**TASK DIRECTIONS:**
Pull every line containing the word "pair" from the records.

**INFORMATION SHOWN:**
----------

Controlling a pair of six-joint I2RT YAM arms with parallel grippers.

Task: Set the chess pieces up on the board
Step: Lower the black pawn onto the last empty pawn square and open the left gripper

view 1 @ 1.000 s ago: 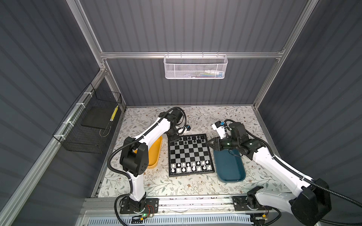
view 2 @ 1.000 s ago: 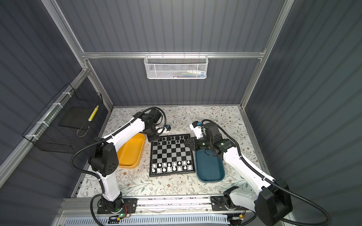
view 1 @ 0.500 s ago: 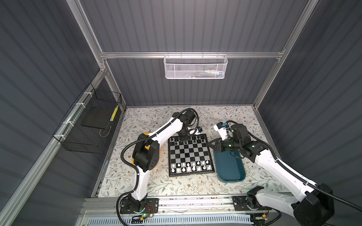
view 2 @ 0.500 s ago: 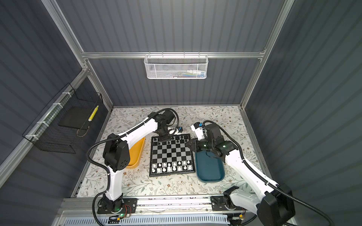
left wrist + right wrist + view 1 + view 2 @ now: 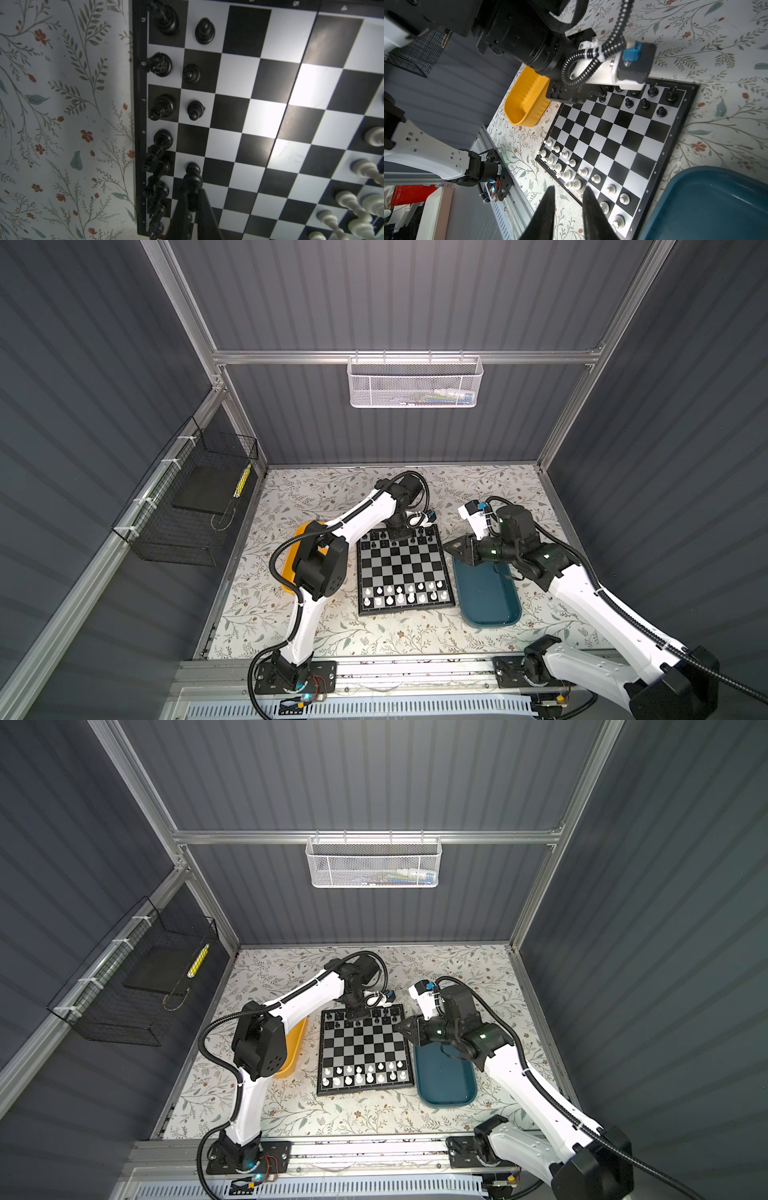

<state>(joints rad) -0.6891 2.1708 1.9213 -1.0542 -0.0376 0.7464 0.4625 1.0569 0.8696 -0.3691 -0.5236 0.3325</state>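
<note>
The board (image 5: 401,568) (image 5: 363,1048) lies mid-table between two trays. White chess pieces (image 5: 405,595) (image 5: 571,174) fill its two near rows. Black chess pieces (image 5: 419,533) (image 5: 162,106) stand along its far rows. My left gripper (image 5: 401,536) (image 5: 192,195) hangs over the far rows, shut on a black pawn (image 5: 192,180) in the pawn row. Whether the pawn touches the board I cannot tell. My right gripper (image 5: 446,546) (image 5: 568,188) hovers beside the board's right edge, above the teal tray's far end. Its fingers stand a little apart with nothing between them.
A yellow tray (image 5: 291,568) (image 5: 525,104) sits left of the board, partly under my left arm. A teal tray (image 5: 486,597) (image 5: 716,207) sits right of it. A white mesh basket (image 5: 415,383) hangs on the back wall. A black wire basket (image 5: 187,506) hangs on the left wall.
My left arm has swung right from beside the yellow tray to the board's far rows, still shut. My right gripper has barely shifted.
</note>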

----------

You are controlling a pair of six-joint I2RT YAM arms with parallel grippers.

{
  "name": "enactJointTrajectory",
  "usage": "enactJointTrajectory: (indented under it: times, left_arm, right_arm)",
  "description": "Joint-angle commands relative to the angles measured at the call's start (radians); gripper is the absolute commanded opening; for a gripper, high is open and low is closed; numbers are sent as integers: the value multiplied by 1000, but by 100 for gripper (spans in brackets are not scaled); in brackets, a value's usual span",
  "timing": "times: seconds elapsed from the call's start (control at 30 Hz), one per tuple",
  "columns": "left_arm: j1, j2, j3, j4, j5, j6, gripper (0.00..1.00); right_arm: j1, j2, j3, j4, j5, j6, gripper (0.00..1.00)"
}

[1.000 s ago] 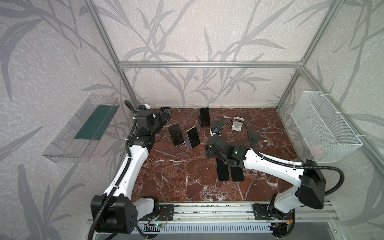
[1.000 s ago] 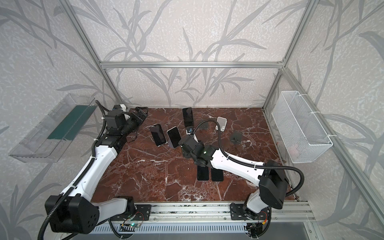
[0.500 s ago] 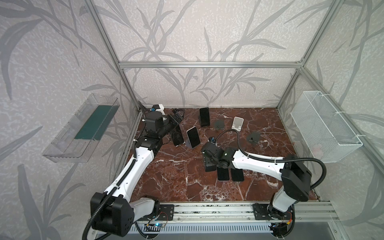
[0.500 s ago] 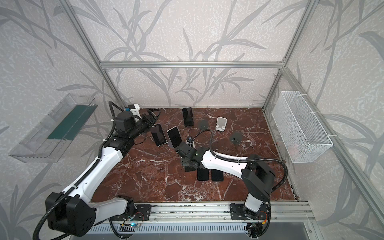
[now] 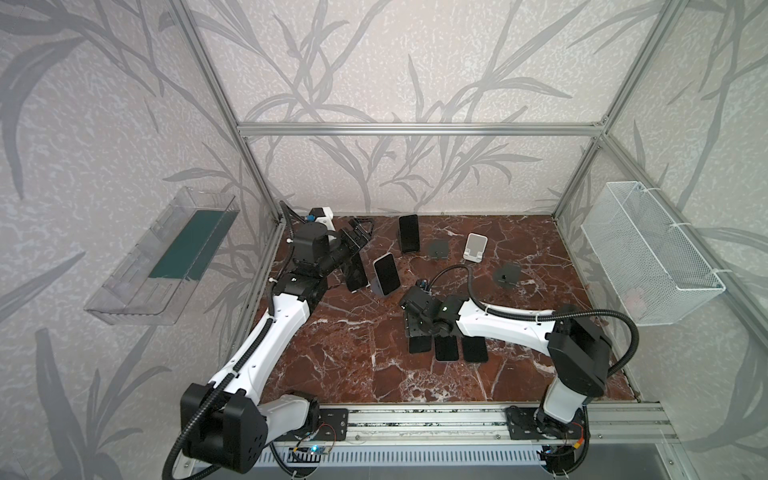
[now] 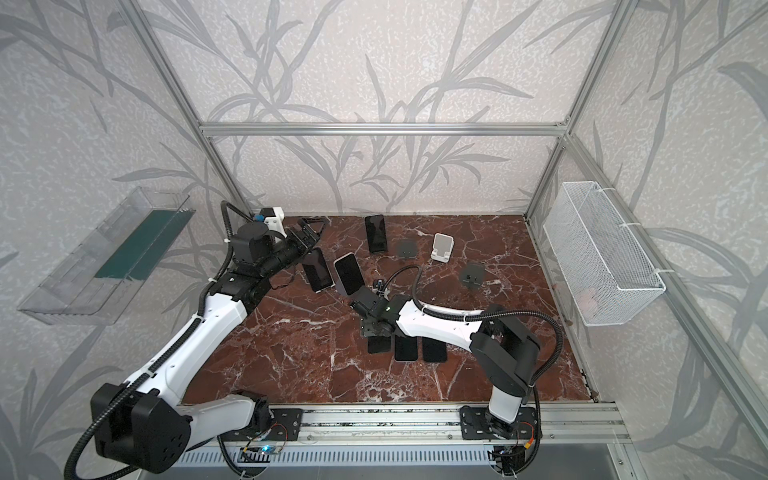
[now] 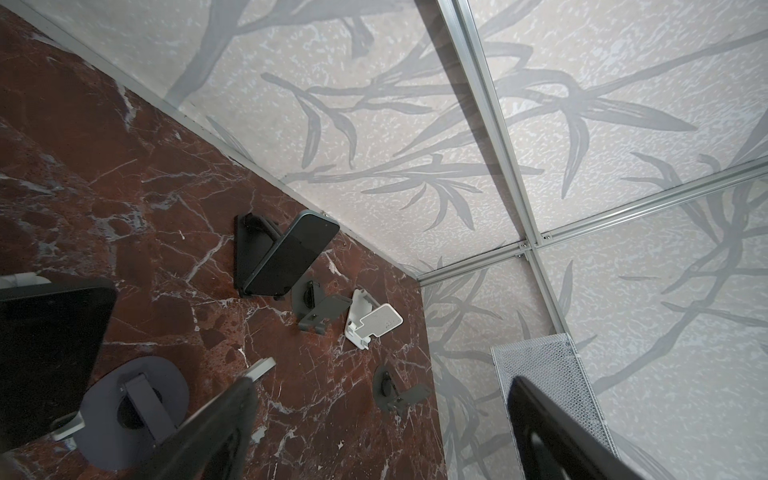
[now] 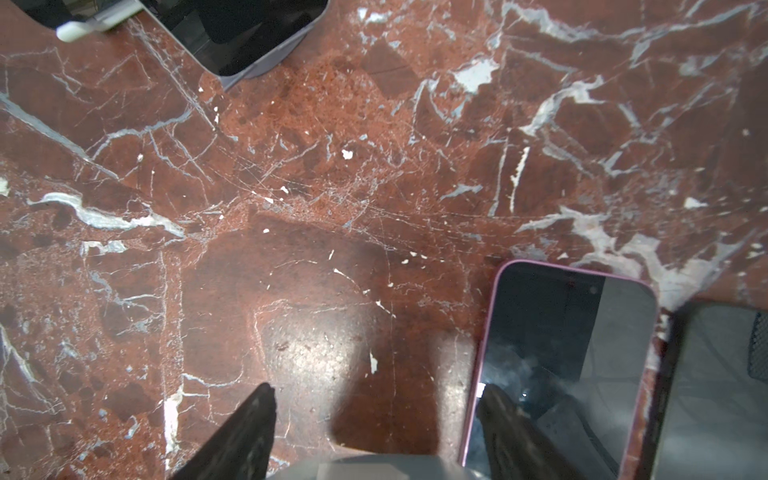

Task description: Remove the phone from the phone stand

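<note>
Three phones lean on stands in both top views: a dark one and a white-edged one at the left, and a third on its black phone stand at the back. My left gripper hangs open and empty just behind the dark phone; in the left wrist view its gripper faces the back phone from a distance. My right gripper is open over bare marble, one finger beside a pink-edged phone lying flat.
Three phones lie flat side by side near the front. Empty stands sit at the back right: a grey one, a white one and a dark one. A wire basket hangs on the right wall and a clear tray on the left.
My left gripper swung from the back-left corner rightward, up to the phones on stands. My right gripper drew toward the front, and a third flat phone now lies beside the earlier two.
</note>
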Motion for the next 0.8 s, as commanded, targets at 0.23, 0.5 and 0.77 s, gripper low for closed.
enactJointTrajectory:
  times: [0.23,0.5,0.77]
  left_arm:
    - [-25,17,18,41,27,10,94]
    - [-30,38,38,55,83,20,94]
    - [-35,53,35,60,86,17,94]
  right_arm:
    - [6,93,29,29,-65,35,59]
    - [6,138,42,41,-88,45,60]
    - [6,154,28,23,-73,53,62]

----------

**RESPONSE TO THIS TASK:**
Controlling a pair of six-joint I2RT YAM arms with parallel grippers.
You are controlling a pair of six-joint I2RT YAM arms with parallel grippers.

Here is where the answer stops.